それに、ひと口に「運転資金」といっても(売上増に伴って必要となる「増加運転資金」など)いろいろあるし、財務の健全性を考えるなら長期借入金がいいのではないか・・・ということも考えなければならないでしょう。
そうです。まだ何とか会社に体力があるならば、一歩立ち止まって、考えて、それから例えば「長期返済がやっぱりいい」という結論を出してほしいのです。
会社の内部状況、外部の環境、その時々でベストの選択は違うはずです。
当然のように長期返済を選択する場合でも、○年返済で○千万円借りるのがベストなのか、具体的な数値を導き出す検討は必要です。
それは当たり前のことのようですが、失礼ながら検討してきたとは思えない、座布団を何枚も積み重ねたような本数の借入金を目にすることがあります。グラグラして、いつ崩れてもおかしくない。社長持ち前のバランス感覚で何とか座布団に座っている。一枚か二枚抜きたくても、もう抜けない・・・。
"病状"の悪化を防ぐ、あるいは"健康"を維持するために、会社の予防検診・健康診断である経営分析や財務分析を会計事務所から受けていただき、一歩立ち止まって考える時間をより有効なものにしていただきたいと思います。
そして実効性のある経営計画を策定し、計画の実行状況の確認と、行動への反省と微調整や軌道修正を図るための経営会議の実践をしていただければ、それこそ"ベスト"です。

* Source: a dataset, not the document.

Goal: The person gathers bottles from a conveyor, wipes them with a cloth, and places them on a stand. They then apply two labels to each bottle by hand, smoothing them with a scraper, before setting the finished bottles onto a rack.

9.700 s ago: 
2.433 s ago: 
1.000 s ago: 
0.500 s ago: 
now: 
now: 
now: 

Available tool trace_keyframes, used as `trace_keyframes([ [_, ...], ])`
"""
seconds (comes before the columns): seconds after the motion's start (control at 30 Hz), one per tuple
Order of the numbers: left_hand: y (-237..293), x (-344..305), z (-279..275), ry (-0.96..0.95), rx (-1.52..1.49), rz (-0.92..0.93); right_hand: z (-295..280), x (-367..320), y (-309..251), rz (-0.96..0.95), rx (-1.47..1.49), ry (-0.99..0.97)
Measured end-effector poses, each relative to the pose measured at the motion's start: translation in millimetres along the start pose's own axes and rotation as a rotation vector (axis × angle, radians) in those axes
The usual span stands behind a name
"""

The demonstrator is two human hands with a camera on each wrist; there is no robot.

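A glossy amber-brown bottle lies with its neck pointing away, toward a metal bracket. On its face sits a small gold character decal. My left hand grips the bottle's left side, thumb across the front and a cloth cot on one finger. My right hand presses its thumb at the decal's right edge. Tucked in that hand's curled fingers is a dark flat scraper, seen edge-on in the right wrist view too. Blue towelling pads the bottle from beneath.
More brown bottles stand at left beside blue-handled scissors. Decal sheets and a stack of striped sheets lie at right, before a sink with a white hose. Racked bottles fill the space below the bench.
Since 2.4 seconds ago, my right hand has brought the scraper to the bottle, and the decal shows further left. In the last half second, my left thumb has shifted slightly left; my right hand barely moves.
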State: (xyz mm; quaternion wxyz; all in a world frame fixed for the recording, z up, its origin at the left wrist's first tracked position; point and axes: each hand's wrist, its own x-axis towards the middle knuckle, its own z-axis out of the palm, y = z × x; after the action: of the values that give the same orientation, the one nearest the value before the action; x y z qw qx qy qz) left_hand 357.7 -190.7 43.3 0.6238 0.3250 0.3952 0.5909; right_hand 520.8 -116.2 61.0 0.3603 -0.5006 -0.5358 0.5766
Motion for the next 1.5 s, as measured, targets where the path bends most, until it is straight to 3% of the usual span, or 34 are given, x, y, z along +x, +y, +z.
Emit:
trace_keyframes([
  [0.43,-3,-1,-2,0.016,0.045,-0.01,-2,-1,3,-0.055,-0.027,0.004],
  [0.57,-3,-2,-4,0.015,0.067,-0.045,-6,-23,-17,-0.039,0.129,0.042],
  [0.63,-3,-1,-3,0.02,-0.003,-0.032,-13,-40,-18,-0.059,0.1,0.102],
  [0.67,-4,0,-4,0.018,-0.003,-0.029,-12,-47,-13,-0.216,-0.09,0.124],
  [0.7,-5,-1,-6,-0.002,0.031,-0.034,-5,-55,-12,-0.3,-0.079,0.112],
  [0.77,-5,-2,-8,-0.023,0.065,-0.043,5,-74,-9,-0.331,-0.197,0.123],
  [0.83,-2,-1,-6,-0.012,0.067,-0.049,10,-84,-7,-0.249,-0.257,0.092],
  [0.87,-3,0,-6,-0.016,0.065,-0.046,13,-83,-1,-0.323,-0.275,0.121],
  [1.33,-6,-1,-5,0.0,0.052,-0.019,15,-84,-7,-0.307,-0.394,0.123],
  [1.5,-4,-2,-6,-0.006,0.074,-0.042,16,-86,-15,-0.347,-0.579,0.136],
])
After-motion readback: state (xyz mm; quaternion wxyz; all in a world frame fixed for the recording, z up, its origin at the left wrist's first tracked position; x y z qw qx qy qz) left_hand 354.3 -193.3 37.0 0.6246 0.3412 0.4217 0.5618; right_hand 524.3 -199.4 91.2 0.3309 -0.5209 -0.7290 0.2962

前回のブログでご紹介した「景気対応緊急保証」は、信用保証協会の100%保証で借りやすい、利率が低い、10年以内の返済で猶予期間もある、たくさんの会社が利用する・・・非常に悪い言い方ですが"飛びつきやすい"条件が揃っています。
その制度を紹介しておいて今回のような内容はどうかとも思いましたが、逆に、ご紹介したからこそ、薬と同じで"用法・用量"そして"使用上のご注意"を申し上げるべきと判断した次第です。
一歩立ち止まって、弊社のような会計事務所を相談相手としていただきながら、2月15日(月)から開始される「景気対応緊急保証」を上手に活用していただくことを望みます。